*** DATASET RECORDS ***

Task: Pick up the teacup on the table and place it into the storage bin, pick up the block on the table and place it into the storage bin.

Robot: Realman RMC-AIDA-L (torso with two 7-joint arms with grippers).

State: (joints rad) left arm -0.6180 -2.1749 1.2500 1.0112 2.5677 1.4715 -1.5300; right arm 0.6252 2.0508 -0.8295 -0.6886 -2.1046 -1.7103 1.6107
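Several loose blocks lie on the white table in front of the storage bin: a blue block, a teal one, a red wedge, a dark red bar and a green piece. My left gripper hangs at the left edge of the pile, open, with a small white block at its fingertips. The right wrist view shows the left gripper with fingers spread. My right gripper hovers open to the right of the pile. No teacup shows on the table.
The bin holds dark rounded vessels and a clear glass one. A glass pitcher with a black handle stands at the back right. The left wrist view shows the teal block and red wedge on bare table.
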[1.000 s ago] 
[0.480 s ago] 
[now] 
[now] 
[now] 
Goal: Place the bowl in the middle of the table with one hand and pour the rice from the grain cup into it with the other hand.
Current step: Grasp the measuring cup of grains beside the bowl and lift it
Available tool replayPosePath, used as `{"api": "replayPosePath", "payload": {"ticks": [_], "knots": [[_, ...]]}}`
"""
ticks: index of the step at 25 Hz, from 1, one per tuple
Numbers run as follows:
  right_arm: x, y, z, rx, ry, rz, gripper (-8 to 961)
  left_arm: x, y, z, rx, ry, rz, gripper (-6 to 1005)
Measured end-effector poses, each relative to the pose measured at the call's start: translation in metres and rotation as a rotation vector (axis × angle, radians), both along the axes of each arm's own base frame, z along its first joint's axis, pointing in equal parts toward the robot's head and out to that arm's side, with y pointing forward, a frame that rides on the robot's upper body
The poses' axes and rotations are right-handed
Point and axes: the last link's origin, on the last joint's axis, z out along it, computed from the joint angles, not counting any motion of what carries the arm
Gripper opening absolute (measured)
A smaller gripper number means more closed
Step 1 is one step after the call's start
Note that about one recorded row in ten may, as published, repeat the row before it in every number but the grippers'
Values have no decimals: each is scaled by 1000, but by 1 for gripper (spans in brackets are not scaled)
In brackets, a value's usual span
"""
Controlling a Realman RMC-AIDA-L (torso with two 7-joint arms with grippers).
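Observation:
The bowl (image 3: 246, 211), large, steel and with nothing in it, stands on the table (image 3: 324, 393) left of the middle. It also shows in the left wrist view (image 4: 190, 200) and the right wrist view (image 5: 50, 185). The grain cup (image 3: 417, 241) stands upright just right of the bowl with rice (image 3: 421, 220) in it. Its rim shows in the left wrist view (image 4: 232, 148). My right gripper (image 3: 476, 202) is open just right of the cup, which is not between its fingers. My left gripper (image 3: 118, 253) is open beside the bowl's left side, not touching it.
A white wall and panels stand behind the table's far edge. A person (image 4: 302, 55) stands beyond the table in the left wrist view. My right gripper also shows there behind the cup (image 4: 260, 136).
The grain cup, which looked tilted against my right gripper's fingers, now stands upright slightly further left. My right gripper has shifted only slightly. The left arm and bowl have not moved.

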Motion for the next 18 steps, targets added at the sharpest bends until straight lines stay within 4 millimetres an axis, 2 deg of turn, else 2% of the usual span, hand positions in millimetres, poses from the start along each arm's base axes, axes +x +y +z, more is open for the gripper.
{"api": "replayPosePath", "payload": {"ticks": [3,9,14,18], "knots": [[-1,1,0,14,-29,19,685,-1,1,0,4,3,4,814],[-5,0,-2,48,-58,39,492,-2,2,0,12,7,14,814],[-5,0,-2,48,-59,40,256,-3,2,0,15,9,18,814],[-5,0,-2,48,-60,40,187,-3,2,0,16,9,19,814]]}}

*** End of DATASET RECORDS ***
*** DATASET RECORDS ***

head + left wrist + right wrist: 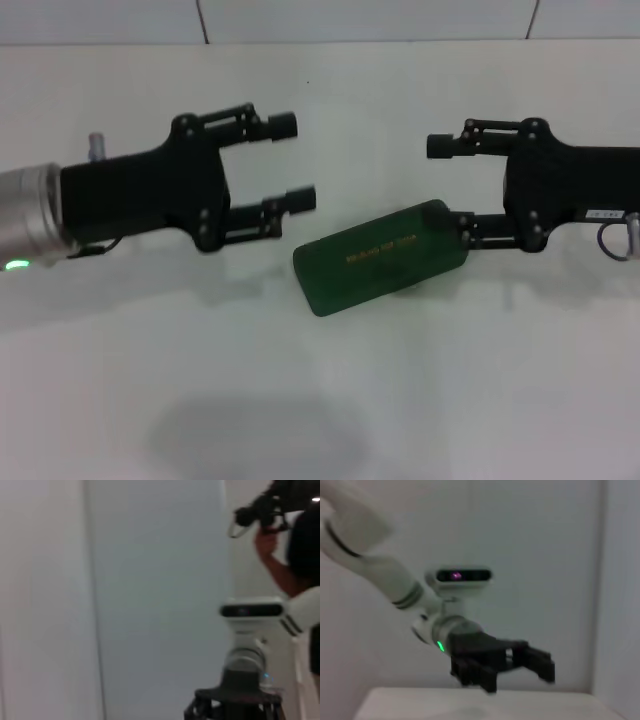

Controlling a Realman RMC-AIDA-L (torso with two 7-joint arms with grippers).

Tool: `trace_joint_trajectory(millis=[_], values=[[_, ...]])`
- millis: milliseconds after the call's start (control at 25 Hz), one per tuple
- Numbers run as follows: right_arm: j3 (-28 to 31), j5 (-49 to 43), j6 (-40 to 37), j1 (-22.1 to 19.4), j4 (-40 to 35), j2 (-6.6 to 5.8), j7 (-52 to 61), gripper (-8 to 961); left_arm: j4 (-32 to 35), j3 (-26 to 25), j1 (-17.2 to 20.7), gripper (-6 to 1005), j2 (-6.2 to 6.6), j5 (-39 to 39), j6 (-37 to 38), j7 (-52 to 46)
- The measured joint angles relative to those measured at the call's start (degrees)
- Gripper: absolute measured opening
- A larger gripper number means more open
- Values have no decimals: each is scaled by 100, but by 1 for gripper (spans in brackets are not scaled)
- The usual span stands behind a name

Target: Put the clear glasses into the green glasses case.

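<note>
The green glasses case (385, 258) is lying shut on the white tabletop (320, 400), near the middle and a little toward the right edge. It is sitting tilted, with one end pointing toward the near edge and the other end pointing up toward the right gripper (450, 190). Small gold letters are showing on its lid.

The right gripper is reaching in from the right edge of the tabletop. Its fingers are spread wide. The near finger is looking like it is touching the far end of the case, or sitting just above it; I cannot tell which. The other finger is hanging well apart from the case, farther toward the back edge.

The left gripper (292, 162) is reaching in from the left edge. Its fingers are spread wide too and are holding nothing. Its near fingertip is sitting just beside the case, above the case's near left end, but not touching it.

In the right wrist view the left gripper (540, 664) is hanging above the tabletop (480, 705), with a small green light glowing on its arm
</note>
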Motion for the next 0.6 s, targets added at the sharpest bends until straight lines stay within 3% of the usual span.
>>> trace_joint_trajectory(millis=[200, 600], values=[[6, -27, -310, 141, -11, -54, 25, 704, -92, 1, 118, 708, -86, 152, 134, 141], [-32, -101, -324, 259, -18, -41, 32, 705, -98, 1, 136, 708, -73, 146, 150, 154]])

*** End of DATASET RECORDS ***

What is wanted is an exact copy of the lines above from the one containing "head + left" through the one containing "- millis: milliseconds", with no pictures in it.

▶ WRITTEN ANSWER:
head + left wrist + right wrist: 

Controlling a Realman RMC-AIDA-L (torso with two 7-joint arms with grippers).

Tool: `trace_joint_trajectory(millis=[_], values=[[_, ...]])`
- millis: milliseconds after the call's start (control at 25 Hz), one per tuple

Nothing else is required for this exercise.